FAITH versus FEELINGS

Talk is cheap. Almost everyone appears to have an opinion of what faith is or is not. While some are masters at theory and rhetoric, others lay claim to the fact that they practice faith more than they can explain it. However, both categories share a common virtue – they mix up faith and feelings. For instance, some people equate faith with a perpetual religious high. When that high wears off, as it inevitably does, they start to doubt whether they have any faith at all. To be sure, feelings are connected with some dimensions of faith, but a lot of that has to do with people’s temperaments. Some folks are just not wired to feel very much, even though they may have strong values and convictions.

We need to be careful about our feelings – they can be fickle. We could be emotionally up and down, and it doesn’t mean it is a fluctuation of faith. Consider this. A man once told a Counsellor, “I don’t like my wife anymore”. The Counsellor replied, “Go home and love her”. But he said, “You don’t understand – I have no feelings for her anymore”. “I wasn’t asking how you felt,” said the Counsellor, “I was saying, ‘Go home and love her’”. They guy then said, “But it would be emotionally dishonest for me to treat my wife that way when I don’t feel it.”

So the Counsellor asked him, “Does your mother love you?” That seemed to insult him.
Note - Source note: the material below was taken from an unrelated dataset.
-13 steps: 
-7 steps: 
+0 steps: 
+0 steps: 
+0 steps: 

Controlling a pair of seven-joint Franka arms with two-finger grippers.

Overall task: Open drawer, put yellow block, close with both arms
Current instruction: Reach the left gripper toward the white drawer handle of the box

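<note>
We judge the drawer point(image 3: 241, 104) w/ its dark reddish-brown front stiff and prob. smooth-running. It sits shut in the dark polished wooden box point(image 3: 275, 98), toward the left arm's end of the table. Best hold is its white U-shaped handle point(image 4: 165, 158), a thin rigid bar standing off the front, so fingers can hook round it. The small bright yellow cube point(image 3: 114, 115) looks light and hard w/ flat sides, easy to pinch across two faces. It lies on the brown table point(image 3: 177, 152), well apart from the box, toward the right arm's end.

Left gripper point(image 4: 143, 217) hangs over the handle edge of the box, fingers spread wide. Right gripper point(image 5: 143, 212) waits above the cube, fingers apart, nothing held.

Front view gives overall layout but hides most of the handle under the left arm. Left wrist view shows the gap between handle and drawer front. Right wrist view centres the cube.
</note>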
He said, “Yeah, of course.” “About 3 weeks after she had brought you home from the hospital and you were screaming with dirty diapers and she had to wake up dog-tired, put her bare feet on the cold floor, clean up your miserable diapers and feed you a bottle. Did you think she was really excited doing that?” asked the Counsellor. “No”, she replied. “Well then, I think your mother was being emotionally dishonest.” Gbam! End of Discussion!!

In one of his sermons, Charles H. Spurgeon, a prominent 19th century preacher, counseled thus: There are some who fancy that faith cometh by feeling. If they could feel emotions either of horror or of exquisite delight, they would think they are possessors of faith; but till they have felt what they have heard described in certain biographies of undoubtedly good men, they cannot believe, or even if they have a measure of faith, they cannot hope that it is true faith.
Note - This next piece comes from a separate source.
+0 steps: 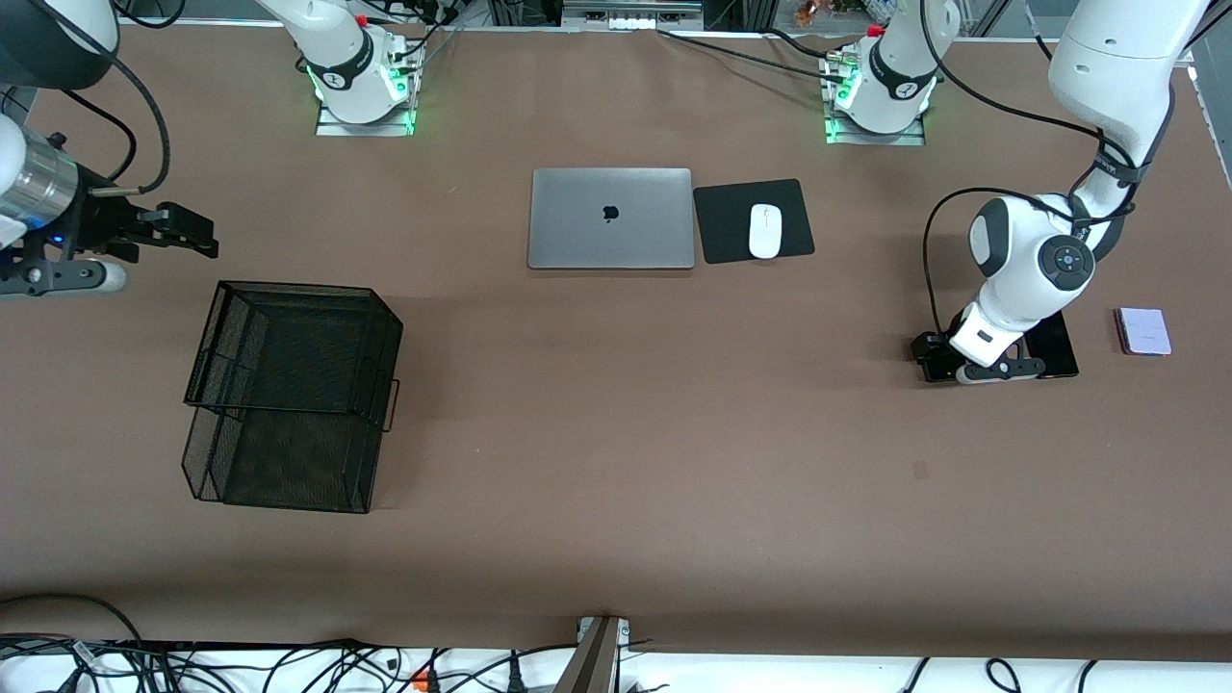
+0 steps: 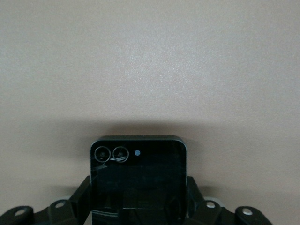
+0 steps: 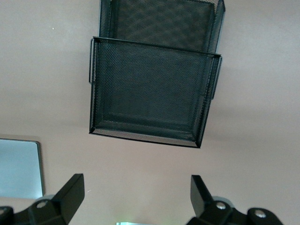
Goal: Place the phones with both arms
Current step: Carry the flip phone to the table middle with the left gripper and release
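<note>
Black phone (image 2: 138, 180): small, squarish, flat on the tabletop (image 1: 616, 433) toward the left arm's end; between the left end effector's fingers, apparently gripped.
Handling: stiff and thin, probably light; glossy glass face, likely slippery and easy to scratch; best taken across the two long edges, low and square, no pressure on the lenses.
Slab (image 1: 1054, 345): long, black, flat under the left arm's wrist, mostly hidden.
Lavender phone (image 1: 1142, 331): small, squarish, flat on the tabletop just beside the slab, untouched.
Left end effector (image 2: 139, 206): down at the tabletop, fingers (image 2: 79, 199) pressed to the black phone's sides.
Right end effector (image 3: 137, 192): wide open, empty, hovering over bare tabletop near the basket; waiting.
Basket (image 1: 289, 395): black wire mesh, two tiers, toward the right arm's end; likely target, nothing seen in it.
Left wrist view only: phone's twin lenses and finger contact, hidden by the arm in front view.
Front view only: slab, lavender phone, laptop (image 1: 611, 218), mouse (image 1: 765, 231) on its pad.
Right wrist view only: basket's mesh floor, seen from above.
</note>
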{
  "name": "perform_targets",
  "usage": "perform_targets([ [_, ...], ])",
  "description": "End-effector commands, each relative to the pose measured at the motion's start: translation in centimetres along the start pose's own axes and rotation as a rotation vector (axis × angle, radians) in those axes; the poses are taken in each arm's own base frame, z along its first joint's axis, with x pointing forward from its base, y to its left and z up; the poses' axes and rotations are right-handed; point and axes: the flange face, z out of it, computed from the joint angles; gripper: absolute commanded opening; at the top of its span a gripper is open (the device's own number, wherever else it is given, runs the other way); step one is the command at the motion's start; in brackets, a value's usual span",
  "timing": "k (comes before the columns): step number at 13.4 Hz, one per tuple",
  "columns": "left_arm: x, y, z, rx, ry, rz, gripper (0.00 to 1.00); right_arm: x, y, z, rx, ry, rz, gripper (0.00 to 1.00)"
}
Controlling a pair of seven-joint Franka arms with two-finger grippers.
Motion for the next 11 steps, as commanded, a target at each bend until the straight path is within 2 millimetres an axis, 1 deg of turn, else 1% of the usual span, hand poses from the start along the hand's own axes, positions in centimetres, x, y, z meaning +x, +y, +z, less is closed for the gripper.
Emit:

"Faith does not come by feeling, but through faith arises much of holy feeling, and the more a man lives in the walk of faith, as a rule, the more will he feel and enjoy the light of God’s countenance. Faith hath something firmer to stand upon than those ever-changing feelings which, like the weather of our own sunless land, is fickle and frail, and changeth speedily from brightness into gloom. You may get feeling from faith, and the best of it, but you will be long before you will find any faith that is worth the having, if you try to evoke it from feelings."

With an air of finality, Smith Wigglesworth declares, “I am not moved by what I see. I am not moved by what I feel. I am moved only by what I believe.”